Located in the busy Battarmulla area close to the Sri Lankan Parliament. This is a slender home on less than 10 perches (1 perch =272 sqft) built for about 8 Million SLR ($USD 57,000) built area (2258).Designed on a narrow plot gifted to the couple, within the larger family home. The entrance forecourt is paved (motor and entertainment/multifunctional) with the lone sapodilla tree as the focus. The house has been designed to provide a feeling of being connected to the tropics, the skies, the water, and the trees despite being in a very busy and dense neighborhood on a tight plot (A narrow width of 25’). The feeling of being within a garden drama begins from the entry gate, to paved motor court around the expositing sapodilla trees, the lily pond and the walk across the aquascape to the main door. The house aims to provide a rich experiential qualities despite narrow space, and a small construction budget and very objects/ few materials owned by the couple.
The designed was meant to provide the couple with the feeling of living within a garden. A series of courtyards dot the house blurring the boundaries between the inside and the outside and extending a sense of space within this narrow home. The beauty and serenity of the pond, the trees can be perceived throughout the house. The inner living room space can totally open out into the exterior pond and garden, through large sliding doors. Entertainment can always extend into the motor court, under trees and around the pond. A sense of heightened tactility, walking on rough concrete over a mirror of water, reaching a smooth polished cement floor.
The ground level comprises of a living dining space intersected by a courtyard with syzingium trees (A small prayer niche faces this courtyard), a kitchen and a guest bedroom. The first floor comprises of a TV lounge, master bedroom and two additional bedrooms. Slender wood bridges seemingly cut through the tree tops and lead to the rooms. The master bedroom has a double screen with an exterior balcony that overlooks the sapodilla tree. The timber screen keeps provides filtered light and shade keeping the interiors cool.
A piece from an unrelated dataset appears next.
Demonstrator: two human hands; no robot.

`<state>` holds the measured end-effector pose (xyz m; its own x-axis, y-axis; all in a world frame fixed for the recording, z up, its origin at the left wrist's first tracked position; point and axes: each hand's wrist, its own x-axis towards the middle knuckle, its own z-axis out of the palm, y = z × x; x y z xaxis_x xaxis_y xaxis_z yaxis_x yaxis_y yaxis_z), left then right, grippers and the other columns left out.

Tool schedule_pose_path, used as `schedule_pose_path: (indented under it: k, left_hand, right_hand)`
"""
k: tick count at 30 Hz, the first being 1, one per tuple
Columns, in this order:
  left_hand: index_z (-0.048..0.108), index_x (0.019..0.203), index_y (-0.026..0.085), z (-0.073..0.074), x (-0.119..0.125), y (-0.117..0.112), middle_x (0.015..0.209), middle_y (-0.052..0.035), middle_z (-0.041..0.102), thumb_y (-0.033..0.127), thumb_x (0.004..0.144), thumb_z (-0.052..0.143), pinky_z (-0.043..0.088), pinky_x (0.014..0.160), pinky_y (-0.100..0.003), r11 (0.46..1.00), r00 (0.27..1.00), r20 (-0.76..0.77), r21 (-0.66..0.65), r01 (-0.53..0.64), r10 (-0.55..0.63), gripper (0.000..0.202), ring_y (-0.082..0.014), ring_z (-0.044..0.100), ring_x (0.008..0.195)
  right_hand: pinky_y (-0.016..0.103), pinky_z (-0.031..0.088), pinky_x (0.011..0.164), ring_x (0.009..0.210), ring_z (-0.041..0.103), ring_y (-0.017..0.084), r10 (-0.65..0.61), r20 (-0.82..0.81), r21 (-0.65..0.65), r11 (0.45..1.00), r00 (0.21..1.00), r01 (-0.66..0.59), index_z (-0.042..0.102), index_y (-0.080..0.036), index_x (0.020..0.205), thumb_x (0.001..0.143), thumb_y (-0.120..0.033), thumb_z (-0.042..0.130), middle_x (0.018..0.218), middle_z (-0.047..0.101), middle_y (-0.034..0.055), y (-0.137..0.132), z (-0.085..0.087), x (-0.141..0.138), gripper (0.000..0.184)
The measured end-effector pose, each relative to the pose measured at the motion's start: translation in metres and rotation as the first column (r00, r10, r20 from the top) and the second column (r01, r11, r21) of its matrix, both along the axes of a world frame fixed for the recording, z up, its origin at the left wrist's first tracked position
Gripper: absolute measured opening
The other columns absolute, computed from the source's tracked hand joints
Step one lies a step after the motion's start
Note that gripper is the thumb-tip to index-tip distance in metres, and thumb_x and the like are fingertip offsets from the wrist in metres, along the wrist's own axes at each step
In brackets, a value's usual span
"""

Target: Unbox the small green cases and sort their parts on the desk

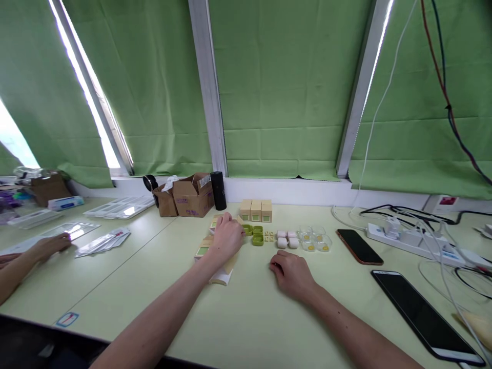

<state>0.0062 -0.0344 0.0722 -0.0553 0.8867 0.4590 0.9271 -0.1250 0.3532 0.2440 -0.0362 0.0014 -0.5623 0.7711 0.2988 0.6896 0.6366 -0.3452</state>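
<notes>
My left hand (227,237) reaches over the left end of the row of small parts, fingers drawn together at the edge of a small green square container (247,229). Two more green containers (258,239) stand beside it. Under and around this hand lie flattened tan cartons (202,250) with green labels, partly hidden by it. My right hand (292,272) rests on the table with its fingers curled in, nothing visible in them. In front of it sit small yellowish pieces (269,236), white-pink rounded blocks (287,239) and clear cups with yellow bits (315,239).
Three tan boxes (255,210) stand behind the parts. A cardboard box (193,195) and black cylinder (218,190) are at the back left. Two phones (359,246) and a power strip (413,243) with cables lie right. At far left is another person's hand (52,245) beside plastic sleeves (103,242).
</notes>
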Motion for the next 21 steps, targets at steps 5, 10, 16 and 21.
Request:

The uppermost level comprises of roof gardens that not only capture storm water, but also create a cooler micro climate within the house. It also acts as outdoor garden space for the couple to enjoy quiet dinners and to entertain.
The house is linear, the deign aims at creating a continuous indoor and outdoor connection and provide a feeling of unending sense of space and greenery. The southern wall of the home has timber screens that cuts harsh summer sun and provides shadows and the southwestern breeze is cooled as it wafts over the pond and enters the home. The timber screens that have been inspired by the lattices of narrow urban street fronting homes of Sri Lanka. Shadows are important in the tropics. Great varieties of light and shade conditions are created within the houses due to the fenestrations and the material palette and design. Providing the occupants an experience of the seasons, both summer and the monsoons. The full length timber doors can be moved to include the outside into the living space.
Materials of Construction:
Locally available materials, in keeping with the very small construction budget, a including a combination of salvaged and custom designed materials. A simple material palette has been used comprising of locally found rubble stone as paving, crushed gravel for the courtyards (retaining permeability and allowing storm water to percolate into the earth), the indoor flooring comprises of polished cut cement.
The walls are of brick masonry. Doors and windows (salvaged jack timber) were crafted to create slender sections to avoid disturbing the views to the waterscape. A simple but tactile material palette has been adopted and the colours (monsoonal) and textures of the architecture blend into the environment of the sapodilla trees, monsoonal quality. While the living dining have been keep cement finished to blend with the gardens, the bedrooms have been painted white to create a lively contrast.